### Task
Those lines of the data that hold the word "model" are to be copied out.

### Given data
-- -- --

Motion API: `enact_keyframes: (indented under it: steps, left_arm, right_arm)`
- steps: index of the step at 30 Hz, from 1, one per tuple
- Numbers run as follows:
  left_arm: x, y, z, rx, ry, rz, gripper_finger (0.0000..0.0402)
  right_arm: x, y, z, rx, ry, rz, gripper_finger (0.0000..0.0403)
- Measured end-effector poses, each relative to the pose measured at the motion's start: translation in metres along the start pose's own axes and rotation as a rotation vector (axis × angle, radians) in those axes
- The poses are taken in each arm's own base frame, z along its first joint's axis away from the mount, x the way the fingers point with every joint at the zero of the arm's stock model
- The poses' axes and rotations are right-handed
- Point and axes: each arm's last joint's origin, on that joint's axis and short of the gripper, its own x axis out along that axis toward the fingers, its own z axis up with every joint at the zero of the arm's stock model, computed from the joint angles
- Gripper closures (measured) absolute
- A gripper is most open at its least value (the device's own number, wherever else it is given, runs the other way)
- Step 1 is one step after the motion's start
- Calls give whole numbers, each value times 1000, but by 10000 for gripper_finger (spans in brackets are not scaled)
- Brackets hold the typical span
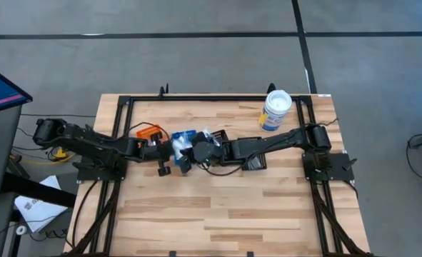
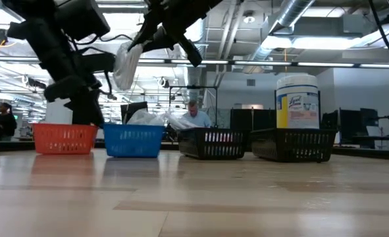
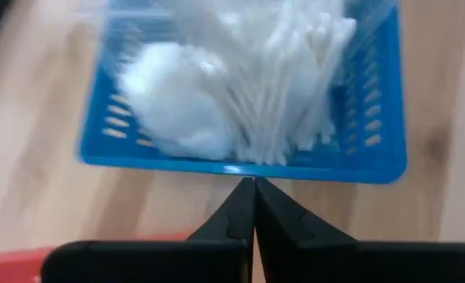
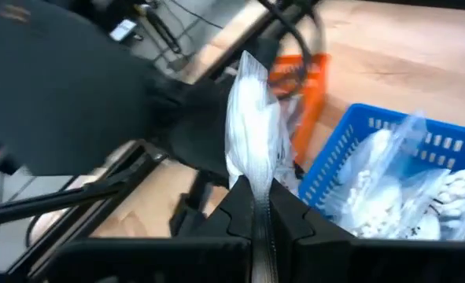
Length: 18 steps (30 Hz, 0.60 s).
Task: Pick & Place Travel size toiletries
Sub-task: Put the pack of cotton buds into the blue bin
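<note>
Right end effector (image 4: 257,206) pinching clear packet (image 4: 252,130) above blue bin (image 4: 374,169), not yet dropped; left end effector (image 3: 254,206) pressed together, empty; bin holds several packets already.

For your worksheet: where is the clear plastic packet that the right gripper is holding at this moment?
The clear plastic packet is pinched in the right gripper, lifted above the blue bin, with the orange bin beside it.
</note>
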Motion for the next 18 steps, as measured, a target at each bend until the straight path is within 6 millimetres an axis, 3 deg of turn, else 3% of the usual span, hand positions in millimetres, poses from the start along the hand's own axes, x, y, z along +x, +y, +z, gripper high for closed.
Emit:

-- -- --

### Written response
- The poses are taken in each arm's own base frame, z along its first joint's axis away from the mount, x the way the fingers point with every joint at the zero of the arm's stock model
- Point and axes: each arm's last joint's origin, on that joint's axis and short of the gripper, its own x axis out along that axis toward the fingers, its own z axis up with every joint at the zero of the arm's stock model, computed from the joint angles

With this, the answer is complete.